**Work item:** Please print nothing but the lines from the one containing "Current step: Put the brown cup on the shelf" to the final line below, exactly, and no pictures.

**Source material:**
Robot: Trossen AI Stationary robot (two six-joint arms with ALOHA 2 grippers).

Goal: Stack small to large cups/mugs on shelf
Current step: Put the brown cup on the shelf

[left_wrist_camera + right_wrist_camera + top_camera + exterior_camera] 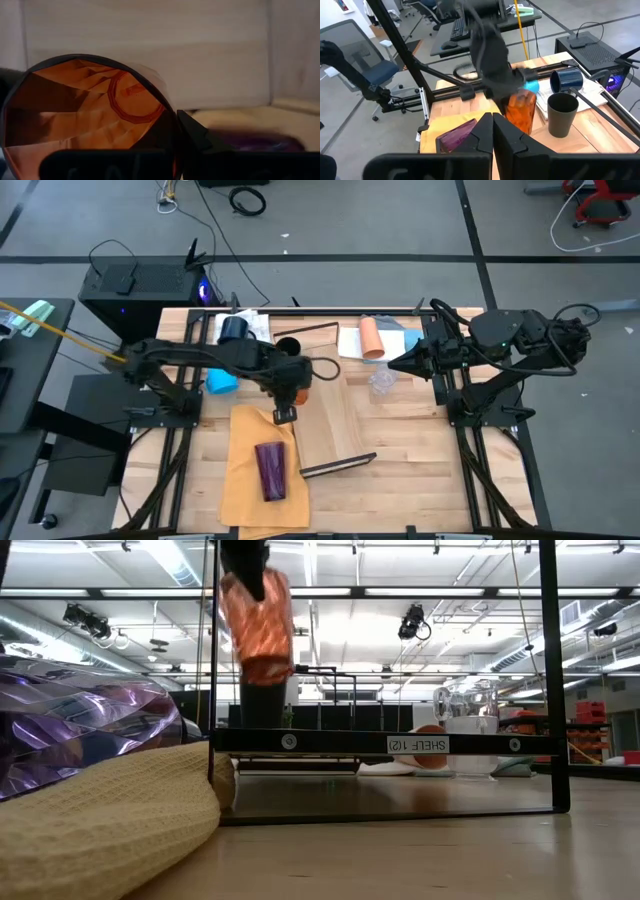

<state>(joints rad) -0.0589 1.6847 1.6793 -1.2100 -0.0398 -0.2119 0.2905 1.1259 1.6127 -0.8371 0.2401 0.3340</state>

**Solution to this problem:**
Current step: Put the brown cup on the shelf

[left_wrist_camera + right_wrist_camera + top_camera + exterior_camera] 

<state>(joints rad) -0.0589 1.6847 1.6793 -1.2100 -0.0398 -0.2119 0.2905 1.1259 1.6127 -0.8371 0.2401 0.3340</state>

That's the answer, with nothing more to add.